■ Data block ■
· · · · ·
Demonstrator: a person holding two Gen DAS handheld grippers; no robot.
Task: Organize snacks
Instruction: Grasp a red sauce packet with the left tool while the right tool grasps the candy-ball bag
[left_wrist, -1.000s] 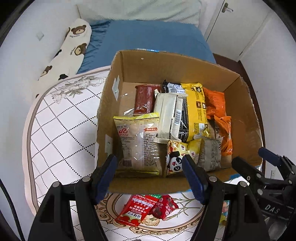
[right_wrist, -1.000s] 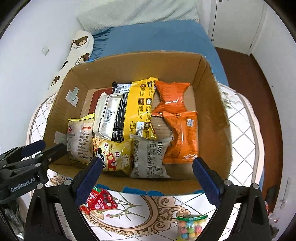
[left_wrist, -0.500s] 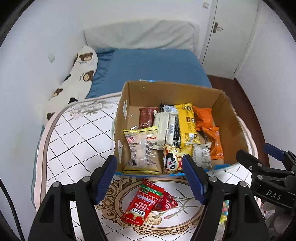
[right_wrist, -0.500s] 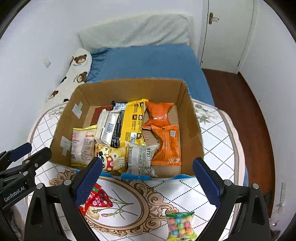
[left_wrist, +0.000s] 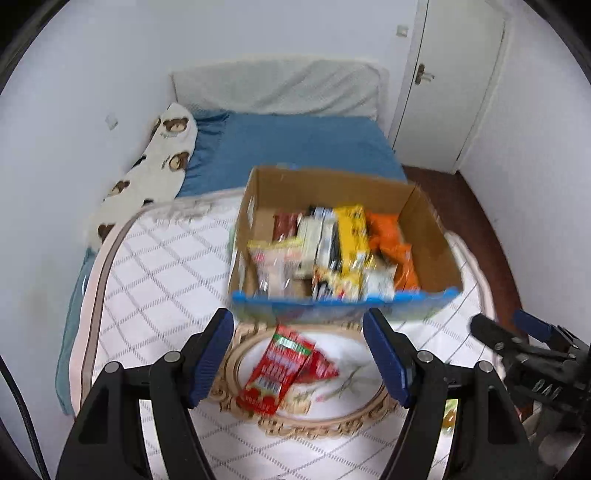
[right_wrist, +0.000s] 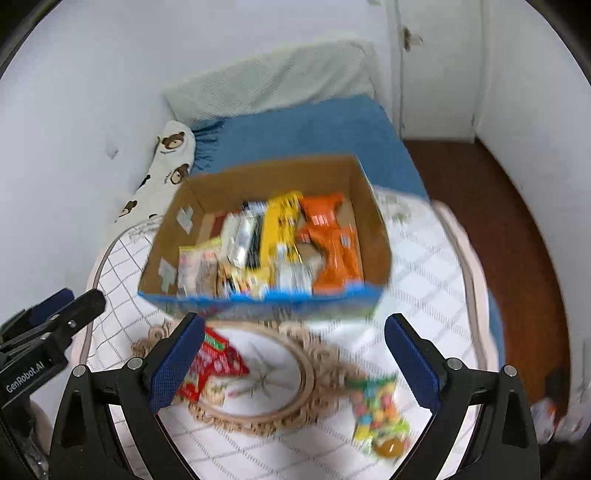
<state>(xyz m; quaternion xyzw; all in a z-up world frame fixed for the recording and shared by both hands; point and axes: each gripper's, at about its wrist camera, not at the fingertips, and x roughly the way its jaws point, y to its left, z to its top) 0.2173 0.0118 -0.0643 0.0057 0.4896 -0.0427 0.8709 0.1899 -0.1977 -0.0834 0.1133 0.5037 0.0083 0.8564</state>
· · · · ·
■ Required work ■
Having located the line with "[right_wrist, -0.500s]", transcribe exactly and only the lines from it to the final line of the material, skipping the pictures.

■ Task answer ■
[right_wrist, -0.500s] 
[left_wrist, +0.000s] 
[right_wrist, +0.000s] 
<state>(xyz m; quaternion xyzw; all in a z-up world frame fixed for the recording and shared by both hands; point and axes: each gripper's, at about its wrist camera, not at the fingertips, and x roughly the way its jaws point, y to its left, z to its top) 0.2173 0.0118 -0.0643 0.0057 0.4896 -0.0427 0.8709 0.1899 -0.1977 -0.0834 0.1133 0.5037 0.0083 0.8564</state>

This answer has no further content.